Furthermore, earmarking visas by employment positions to certain people, and not allowing the market to be free to handle its own needs, creates a monopoly in employment opportunities and visa chances for other immigrants wishing to come into the country legally by assuming someone other than the Hi-B applicants are not computer capable. Not every immigrant attempting to get in is trying to get on welfare.

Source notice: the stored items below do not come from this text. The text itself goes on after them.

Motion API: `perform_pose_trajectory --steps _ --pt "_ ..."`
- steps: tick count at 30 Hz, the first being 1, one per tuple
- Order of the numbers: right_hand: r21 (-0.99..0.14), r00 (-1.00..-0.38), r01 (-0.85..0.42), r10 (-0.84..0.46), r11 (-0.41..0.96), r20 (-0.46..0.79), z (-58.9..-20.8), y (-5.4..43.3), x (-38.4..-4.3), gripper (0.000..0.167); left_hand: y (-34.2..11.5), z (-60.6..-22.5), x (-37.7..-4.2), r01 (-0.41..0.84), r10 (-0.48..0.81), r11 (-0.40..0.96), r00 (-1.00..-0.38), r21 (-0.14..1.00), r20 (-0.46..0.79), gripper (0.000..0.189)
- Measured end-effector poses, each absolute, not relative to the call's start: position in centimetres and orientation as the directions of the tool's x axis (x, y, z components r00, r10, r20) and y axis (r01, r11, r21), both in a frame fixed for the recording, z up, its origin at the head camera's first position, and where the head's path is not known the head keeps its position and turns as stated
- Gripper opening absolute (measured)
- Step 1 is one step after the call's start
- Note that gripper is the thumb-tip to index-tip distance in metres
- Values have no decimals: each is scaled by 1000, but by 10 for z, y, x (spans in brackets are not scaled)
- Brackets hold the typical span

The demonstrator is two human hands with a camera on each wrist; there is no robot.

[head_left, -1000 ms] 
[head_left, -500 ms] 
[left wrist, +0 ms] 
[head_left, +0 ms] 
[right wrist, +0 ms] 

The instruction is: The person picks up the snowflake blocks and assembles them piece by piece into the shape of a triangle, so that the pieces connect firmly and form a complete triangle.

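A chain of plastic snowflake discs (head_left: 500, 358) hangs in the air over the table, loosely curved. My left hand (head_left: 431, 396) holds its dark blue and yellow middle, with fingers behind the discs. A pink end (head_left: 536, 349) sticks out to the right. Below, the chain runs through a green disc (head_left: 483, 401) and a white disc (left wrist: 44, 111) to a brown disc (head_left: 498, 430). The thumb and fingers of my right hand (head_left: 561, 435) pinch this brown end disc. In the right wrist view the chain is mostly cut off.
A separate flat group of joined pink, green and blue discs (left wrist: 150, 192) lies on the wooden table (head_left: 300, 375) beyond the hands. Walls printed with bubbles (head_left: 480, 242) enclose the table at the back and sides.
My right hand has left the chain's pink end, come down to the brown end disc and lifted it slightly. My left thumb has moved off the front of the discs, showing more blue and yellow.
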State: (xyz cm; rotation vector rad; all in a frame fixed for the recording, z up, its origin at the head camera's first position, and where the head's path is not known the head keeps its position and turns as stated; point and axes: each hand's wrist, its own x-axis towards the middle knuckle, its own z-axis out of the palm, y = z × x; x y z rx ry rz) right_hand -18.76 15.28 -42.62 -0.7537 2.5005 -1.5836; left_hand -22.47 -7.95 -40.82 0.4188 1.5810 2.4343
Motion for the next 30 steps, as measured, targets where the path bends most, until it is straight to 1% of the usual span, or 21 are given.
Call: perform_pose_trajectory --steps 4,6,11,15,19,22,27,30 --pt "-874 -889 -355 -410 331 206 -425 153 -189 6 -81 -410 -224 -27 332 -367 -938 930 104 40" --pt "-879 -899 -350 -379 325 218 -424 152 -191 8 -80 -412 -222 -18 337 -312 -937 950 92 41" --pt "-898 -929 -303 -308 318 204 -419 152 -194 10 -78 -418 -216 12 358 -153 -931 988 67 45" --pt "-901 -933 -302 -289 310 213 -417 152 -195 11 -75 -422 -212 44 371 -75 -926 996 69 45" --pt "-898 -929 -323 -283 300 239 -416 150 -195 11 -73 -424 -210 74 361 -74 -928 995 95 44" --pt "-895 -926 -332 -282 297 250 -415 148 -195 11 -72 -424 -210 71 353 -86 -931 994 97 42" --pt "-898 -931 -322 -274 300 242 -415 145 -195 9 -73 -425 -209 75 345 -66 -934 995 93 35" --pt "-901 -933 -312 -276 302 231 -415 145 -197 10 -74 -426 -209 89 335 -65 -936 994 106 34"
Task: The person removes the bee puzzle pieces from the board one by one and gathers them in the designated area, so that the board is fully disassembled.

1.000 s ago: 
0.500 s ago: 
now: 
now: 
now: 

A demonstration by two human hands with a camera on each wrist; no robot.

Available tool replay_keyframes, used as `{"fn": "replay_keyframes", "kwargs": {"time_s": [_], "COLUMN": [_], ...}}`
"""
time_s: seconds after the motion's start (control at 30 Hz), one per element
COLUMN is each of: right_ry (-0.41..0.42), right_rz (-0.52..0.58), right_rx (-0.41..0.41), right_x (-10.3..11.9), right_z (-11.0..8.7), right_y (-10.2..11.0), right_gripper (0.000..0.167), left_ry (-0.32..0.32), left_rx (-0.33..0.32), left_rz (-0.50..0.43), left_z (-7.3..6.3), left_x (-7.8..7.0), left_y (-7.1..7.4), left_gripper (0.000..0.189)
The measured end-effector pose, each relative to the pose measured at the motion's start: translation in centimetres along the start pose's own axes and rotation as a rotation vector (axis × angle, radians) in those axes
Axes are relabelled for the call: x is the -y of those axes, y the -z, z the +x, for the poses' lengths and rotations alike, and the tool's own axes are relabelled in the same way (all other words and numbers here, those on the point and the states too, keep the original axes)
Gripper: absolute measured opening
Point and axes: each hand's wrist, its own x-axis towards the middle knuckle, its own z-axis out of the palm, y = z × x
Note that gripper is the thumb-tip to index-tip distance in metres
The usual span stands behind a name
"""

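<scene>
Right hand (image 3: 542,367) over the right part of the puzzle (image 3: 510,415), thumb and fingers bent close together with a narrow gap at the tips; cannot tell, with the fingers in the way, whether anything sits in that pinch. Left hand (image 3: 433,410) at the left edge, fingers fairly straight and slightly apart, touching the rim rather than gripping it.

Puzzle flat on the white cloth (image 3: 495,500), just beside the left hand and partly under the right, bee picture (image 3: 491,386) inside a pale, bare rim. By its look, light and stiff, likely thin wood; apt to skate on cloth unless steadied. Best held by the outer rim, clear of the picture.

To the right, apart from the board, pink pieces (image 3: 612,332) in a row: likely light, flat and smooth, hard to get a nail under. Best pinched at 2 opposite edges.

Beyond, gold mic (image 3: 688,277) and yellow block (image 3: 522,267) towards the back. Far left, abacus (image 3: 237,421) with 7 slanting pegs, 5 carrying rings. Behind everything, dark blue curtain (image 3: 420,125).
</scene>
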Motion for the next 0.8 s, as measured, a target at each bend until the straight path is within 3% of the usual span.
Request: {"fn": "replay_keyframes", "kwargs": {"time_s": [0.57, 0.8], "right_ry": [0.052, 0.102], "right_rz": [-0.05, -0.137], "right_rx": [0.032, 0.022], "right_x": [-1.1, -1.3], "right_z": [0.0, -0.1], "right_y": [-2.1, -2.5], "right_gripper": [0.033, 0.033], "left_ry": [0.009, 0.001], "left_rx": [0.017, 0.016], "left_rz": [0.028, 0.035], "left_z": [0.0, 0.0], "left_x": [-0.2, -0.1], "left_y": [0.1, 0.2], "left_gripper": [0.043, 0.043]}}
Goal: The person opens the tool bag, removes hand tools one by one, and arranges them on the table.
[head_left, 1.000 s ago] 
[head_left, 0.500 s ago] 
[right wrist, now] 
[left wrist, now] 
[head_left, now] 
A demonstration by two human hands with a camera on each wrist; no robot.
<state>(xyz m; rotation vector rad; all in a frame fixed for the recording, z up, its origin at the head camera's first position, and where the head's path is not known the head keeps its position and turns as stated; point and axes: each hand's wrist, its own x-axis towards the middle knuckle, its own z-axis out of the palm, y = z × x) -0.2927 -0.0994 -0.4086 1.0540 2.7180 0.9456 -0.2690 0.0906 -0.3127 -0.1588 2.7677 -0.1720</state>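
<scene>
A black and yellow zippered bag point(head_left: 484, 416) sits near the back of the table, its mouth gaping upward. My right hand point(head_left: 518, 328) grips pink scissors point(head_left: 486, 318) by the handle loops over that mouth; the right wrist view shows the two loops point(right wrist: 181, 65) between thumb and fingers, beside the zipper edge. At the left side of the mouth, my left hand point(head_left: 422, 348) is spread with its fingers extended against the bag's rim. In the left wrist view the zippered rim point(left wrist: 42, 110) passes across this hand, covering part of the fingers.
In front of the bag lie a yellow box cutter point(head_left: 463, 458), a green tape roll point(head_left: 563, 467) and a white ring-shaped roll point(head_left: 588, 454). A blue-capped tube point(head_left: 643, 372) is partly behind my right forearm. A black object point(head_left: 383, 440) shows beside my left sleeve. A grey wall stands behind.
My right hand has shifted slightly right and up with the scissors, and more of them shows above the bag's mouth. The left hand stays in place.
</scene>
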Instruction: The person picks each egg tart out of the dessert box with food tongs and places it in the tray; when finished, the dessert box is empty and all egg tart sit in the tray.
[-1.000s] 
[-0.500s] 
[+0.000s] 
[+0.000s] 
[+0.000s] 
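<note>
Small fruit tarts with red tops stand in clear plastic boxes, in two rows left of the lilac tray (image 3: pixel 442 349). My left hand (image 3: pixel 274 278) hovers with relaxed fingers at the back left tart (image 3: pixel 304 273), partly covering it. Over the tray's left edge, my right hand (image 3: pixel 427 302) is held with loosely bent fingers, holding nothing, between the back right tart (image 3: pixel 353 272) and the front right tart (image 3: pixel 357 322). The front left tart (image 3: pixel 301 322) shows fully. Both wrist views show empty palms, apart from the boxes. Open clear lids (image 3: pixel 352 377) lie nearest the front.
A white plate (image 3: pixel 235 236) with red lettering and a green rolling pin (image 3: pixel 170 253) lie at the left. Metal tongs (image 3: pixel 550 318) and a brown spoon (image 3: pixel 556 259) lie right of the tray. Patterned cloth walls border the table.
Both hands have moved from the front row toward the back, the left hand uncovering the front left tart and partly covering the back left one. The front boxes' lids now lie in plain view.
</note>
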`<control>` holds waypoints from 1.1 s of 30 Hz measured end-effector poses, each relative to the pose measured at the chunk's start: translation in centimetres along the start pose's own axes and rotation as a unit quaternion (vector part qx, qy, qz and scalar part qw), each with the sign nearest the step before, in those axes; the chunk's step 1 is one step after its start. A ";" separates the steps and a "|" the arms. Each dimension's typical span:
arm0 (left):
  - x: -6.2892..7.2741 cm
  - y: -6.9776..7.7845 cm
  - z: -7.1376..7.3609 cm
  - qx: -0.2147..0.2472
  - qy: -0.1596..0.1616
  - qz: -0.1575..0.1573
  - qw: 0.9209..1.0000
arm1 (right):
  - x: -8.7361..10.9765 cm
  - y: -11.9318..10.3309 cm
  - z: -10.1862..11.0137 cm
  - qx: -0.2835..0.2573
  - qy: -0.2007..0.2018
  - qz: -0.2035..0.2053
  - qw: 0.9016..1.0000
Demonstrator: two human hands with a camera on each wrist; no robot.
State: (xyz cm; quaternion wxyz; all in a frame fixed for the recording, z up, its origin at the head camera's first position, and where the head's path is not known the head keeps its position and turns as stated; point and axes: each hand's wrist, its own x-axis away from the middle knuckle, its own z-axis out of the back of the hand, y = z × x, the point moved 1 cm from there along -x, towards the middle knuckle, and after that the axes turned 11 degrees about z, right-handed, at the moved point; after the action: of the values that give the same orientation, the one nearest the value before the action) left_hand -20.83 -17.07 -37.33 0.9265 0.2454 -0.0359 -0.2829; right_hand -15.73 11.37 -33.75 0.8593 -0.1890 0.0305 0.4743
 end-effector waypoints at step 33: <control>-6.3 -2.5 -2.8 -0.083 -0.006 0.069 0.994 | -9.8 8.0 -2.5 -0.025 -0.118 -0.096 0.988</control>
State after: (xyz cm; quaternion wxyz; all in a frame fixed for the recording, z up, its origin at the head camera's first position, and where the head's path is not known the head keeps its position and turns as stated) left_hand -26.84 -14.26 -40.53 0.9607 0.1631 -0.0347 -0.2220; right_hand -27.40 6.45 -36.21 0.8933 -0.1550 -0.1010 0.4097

This type of program is no different than anchor babies, DACA, and ignoring the rules for migrant employees like when they are supposed to voluntarily depart the country, and the “sanctuary city” comes into effect as ICE is forced to activate. After all, when their H1-B visa expires and they are no longer eligible to stay here, if they don’t leave, are they any different than the border jumpers? And it affords the companies using them with a steady supply of cheap “throw away” labor they can replace at will. And then the US is faced with illegals that were brought in with the illusion of permanentcy but now are just an overage with nothing but existence and their hands out.
rwood
rwood
Thanks for re-pointing that out, I missed answering it.
The answer is NONE. I equate H1B's to exploited labor, irrespective of where they are. If they are here in the U.S. they practically LIVE in the office. The hours they put in to accomplish tasks are far above and beyond that which their American counterparts put in to accomplish the same task(s.) This is due to the reasons I cited above.
Bringing an India worker here to the US carries with it the "promise" that family can follow, take jobs in America and displace even more American workers. This practice must stop.
Bringing an India worker here to the US also carries with it the "threat" that unless they meet requirements without respect to the hours they have to put in, they'll be sent back and replaced is also a practice that must be stopped.
IMO, H1B's are exploited labor.
Our mainframe complex is quite large and across three data centers. Complicating things our mainframe staff was hitting retirement age and finding qualified people to replace them was tough here in the Chicago area. That was a huge driver in our decision to outsource it to IBM.